The October figures, showing the key self-employed tax returns, will be interesting, though these will come too late for the budget arithmetic.

Overall spending is below what was expected, though here there are ups and downs.

Health spending in the year to August was almost €300 million ahead of target and the battle over the 2016 budget for this department and its implications will be one to watch. Social protection spending is also ahead of budget – surprisingly given falling unemployment – but elsewhere there are savings, particularly on debt servicing.

Recovery

Politically, the figures allow the Government to play up the economic recovery and its management of the public finances.

The deficit for the year will now be way below what we would have been obliged to deliver under EU rules. It is hard to make a precise forecast, because of issues such as health spending, but Davy stockbrokers were last night predicting a 2015 deficit of under 2 per cent of GDP.

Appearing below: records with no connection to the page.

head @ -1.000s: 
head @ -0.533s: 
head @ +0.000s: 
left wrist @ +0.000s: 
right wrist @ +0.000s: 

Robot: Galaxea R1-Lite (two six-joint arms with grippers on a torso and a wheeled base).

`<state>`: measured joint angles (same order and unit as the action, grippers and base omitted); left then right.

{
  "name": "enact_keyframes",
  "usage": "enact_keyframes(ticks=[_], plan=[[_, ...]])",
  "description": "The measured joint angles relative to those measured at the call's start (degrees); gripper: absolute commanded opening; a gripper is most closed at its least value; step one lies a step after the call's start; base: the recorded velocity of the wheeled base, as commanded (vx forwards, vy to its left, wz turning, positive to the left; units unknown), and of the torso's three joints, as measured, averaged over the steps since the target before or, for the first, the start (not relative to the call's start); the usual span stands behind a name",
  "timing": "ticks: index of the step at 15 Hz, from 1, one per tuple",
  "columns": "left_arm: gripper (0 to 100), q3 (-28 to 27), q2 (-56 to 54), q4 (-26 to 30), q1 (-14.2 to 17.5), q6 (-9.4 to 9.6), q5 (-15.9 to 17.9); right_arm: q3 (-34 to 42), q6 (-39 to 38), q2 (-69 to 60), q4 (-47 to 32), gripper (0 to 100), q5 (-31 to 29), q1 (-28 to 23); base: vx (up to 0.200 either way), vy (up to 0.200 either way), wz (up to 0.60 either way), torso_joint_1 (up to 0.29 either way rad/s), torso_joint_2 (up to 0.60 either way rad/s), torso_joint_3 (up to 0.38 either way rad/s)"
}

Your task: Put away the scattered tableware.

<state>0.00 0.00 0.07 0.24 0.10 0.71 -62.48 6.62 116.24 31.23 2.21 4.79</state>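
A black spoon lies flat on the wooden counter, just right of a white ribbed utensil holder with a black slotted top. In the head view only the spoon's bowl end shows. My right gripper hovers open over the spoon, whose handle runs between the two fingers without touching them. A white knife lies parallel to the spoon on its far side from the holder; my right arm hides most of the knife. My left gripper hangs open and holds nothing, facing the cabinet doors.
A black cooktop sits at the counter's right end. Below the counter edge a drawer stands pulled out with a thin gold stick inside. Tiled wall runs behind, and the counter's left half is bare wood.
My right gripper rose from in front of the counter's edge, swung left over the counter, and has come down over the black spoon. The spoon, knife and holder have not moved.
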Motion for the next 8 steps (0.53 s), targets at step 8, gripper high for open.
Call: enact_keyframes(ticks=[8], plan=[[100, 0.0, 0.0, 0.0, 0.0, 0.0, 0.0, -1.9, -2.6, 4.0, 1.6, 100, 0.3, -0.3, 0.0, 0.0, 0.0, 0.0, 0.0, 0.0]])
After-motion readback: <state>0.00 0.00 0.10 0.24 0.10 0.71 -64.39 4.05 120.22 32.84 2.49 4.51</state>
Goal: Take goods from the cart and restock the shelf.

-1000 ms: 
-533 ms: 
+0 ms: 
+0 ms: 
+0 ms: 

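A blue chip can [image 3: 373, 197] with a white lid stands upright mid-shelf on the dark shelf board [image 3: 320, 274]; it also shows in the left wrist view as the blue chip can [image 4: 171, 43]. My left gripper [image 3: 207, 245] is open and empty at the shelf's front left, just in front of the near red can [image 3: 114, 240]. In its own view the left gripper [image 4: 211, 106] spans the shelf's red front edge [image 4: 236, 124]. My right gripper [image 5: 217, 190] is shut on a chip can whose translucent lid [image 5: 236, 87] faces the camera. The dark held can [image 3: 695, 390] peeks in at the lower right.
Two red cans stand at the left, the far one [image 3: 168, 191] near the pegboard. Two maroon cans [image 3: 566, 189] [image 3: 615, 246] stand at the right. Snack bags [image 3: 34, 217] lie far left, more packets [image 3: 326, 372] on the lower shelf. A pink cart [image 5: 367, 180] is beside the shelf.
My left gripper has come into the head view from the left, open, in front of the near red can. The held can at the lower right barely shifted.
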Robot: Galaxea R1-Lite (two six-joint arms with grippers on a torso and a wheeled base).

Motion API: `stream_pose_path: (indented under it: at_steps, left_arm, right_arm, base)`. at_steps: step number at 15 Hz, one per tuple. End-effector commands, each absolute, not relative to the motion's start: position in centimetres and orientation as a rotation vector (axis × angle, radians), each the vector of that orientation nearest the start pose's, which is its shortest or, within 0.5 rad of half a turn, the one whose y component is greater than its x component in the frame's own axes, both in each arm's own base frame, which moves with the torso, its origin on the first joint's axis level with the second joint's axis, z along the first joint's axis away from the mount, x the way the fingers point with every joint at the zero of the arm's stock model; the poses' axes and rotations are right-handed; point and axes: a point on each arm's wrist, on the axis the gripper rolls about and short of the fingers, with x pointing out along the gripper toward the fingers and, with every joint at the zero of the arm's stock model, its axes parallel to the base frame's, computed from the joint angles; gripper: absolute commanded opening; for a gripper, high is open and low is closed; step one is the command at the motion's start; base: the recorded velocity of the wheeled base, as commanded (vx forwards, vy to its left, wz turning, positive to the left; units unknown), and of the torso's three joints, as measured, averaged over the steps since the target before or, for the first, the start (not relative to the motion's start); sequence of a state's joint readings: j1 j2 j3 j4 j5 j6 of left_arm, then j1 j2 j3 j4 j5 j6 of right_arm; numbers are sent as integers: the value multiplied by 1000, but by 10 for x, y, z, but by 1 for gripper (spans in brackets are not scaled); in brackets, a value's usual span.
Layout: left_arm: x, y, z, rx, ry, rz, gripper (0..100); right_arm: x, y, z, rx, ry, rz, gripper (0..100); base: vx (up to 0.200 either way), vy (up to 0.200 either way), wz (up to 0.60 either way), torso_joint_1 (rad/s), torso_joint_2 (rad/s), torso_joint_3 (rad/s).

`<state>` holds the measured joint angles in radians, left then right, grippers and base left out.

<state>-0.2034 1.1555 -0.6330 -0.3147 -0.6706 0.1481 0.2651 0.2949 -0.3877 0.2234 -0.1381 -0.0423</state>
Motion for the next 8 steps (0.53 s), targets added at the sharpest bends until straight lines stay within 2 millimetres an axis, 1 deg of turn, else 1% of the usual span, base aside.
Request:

The catch for the government is that EU rules mean that they are limited in drawing up the budget package and cannot use much of the room for manoeuvre created by the strong tax revenues.

EU rules

The EU budget rules, put in place in the wake of the economic crisis, do not allow revenues based on a strong growth performance to be used to fund tax cuts or spending increases that will have an ongoing cost.

Precisely how this will work out will rely on arcane calculations of the budget deficit, adjusted for the state of the economic cycle. In the spring statement, the Government estimated it would have scope to add €1.5 billion to the economy in the budget via higher spending or lower taxes. This figure could rise a bit, but not by too much.

Despite the deficit figures being way ahead of target, the scope to spend more and tax less will still be quite constrained.

It will be a pre-election budget, for sure, but the issue of delivering better public services with roughly the same amount of money will remain.